October 01, 2005

Republic of Cambridge

It's been two weeks since I got back to The Republic of Cambridge, the Kremlin on the Charles, the leafy suburbia that also happens to be something of an academic nexus for the entire world.
I just got myself a bike, so that I can finally negotiate the prettier suburbs of this fine city more easily. More specifically, this means I can zip off to read at Darwin's or Mariposa or Dado, and then to Bread and Circus, then over to Blodgett for a swim, and then off again to the Film Archive, all without having to pretend to be a flaneur (which, frankly, is ridiculous in America).

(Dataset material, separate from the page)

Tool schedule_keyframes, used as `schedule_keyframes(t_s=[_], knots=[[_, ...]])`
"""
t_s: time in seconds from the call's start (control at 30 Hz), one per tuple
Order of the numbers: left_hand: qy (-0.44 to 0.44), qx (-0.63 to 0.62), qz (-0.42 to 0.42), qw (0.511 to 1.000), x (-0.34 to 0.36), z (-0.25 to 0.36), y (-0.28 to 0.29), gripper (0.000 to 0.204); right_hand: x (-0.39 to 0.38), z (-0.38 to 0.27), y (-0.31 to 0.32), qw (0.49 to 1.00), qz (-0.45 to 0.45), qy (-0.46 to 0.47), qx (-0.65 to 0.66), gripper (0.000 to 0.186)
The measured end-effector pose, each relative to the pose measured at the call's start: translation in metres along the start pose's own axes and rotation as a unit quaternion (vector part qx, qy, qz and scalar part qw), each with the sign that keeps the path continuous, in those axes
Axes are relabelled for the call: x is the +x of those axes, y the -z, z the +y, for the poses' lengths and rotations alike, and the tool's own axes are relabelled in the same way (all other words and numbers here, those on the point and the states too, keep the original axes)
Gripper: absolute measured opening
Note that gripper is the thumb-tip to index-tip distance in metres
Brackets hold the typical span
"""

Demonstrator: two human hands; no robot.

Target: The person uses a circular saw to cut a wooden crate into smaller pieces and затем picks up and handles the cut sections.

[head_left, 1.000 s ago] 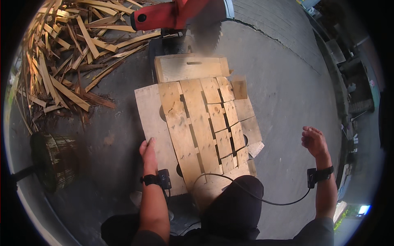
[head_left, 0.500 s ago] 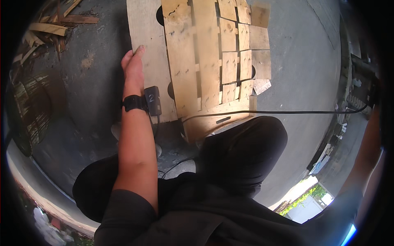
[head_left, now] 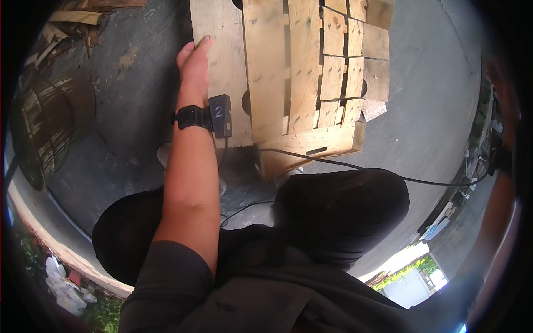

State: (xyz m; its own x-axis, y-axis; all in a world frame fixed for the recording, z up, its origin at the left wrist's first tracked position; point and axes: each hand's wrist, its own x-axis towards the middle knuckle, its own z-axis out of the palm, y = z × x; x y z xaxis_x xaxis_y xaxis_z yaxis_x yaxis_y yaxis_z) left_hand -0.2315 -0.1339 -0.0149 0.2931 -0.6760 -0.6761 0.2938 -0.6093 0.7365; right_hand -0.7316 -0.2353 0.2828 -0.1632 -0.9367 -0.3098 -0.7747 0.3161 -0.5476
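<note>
A slatted wooden crate (head_left: 304,72) lies on the floor before me, with a plain pale plywood panel (head_left: 225,72) along its left side. My left hand (head_left: 194,61) is closed on the outer edge of this panel, thumb over the face and fingers wrapped past the edge, partly hidden. A black strap with a small black box (head_left: 220,116) sits on my left wrist. Far out at the right rim is my right hand (head_left: 504,91), raised off the crate, dark and blurred; its fingers cannot be made out. A black cable (head_left: 355,165) runs from the crate's near end toward my right wrist.
Broken wood strips (head_left: 66,25) lie at the far left. Nearer stands a round, worn wooden piece (head_left: 55,127). My bent knees (head_left: 344,211) flank the crate's near end. Papers and clutter (head_left: 438,222) line the right side of the grey floor (head_left: 422,100).
The crate and my left hand sit slightly farther right and higher in the picture. My right hand has come into view at the right rim. The cable now slopes down toward the right.
</note>
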Motion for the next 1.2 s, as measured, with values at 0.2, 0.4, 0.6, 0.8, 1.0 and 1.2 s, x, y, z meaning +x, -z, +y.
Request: schedule_keyframes(t_s=[0.2,0.4,0.6,0.8,1.0,1.2], knots=[[-0.019,-0.024,0.094,0.995,-0.006,0.004,-0.014,0.030,-0.093,-0.023,-0.242,0.858,-0.511,0.031,-0.035,0.046],[-0.014,-0.048,0.061,0.997,-0.017,0.015,-0.020,0.020,-0.165,-0.068,-0.367,0.707,-0.706,-0.004,0.036,0.085],[-0.024,-0.069,0.017,0.997,-0.007,0.013,-0.007,0.020,-0.236,-0.053,-0.420,0.665,-0.725,0.178,0.012,0.080],[0.017,-0.021,0.014,1.000,-0.018,0.026,-0.012,0.055,-0.264,-0.063,-0.417,0.527,-0.803,0.245,-0.137,0.067],[-0.004,0.039,0.064,0.997,-0.004,0.024,-0.008,0.060,-0.300,0.001,-0.424,0.621,-0.742,0.220,-0.126,0.056],[0.002,-0.007,0.008,1.000,-0.010,0.042,-0.020,0.019,-0.284,0.013,-0.421,0.526,-0.835,0.091,-0.134,0.051]])
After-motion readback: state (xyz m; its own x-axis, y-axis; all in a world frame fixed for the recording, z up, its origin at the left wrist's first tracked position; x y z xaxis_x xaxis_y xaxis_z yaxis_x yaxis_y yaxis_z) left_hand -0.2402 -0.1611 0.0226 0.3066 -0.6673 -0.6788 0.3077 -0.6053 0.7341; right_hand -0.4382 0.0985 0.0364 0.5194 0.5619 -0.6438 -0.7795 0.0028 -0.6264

It's true that the radical Cambridge of the 60s has largely disappeared, but this is not nearly as surprising as the fact that some of it has actually survived. Last weekend, I stood on Mass Ave in Central Square, surrounded variously by hipsters, teddy boys, goths, punks, techies, biz school students in khakis, academics in tweed, academics in hoodies, B-boys in hoodies, flannel suited old men, old black ladies in frocks. Juliana Hatfield took the main stage, but there was also salsa, bluegrass, techno, a free jazz trio, a big band with horn section, a purple suited black soul ensemble. People shopped for potted bonsai, Tibetan trinkets, Chinese massages, screenprinted Ts. They were eating Cuban pulled pork, southern fried chicken, saag paneer, pad thai. The World Fair, they called it. And quite a world it was, except there was something about the setting that let me down. It's continually amazing to me how and why Cambridge supports this diversity. In what is supposed to be its heart, Central Square, sure you'll find wonderful ethnic restaurants (and not just of the halfheartedly aligned sort, of ambiguous inspiration - nothing trendy and Manhattanite like Pan-Asian or Peruvian-Japanese: instead you'll find Ethiopian, French-Tunisian, Sichuan, Bengali), specialty bookstores and all the rest of it. This is a district of rich ingredients but poor textures...the layout of this "square" is uncentered, slapdash and suburban. But maybe that's what Cambridge is; the point about it is that it is unpromisingly sparse (but why would we expect it to prove the exception to the lazy, sundry sprawl of American auto-towns?) and identifiably post-urban. Like some kind of post-millenial cultural fallout, here you will find a jumble of peoples and cultures, not conspicuously housed and ordered, certainly not very self-promoting, coexisting somewhat uneasily, wedged into this strip of gas stations, Korean tea bars, greasy spoon diners, Irish pubs, Buddhist centers, Scandinavian furniture showrooms, home furnishing chainstores. This might not be anyone's vaunted vision of a global city, but Cambridge is global, in a sense. It's the vaguely depressing spectacle of the terminal point of American society.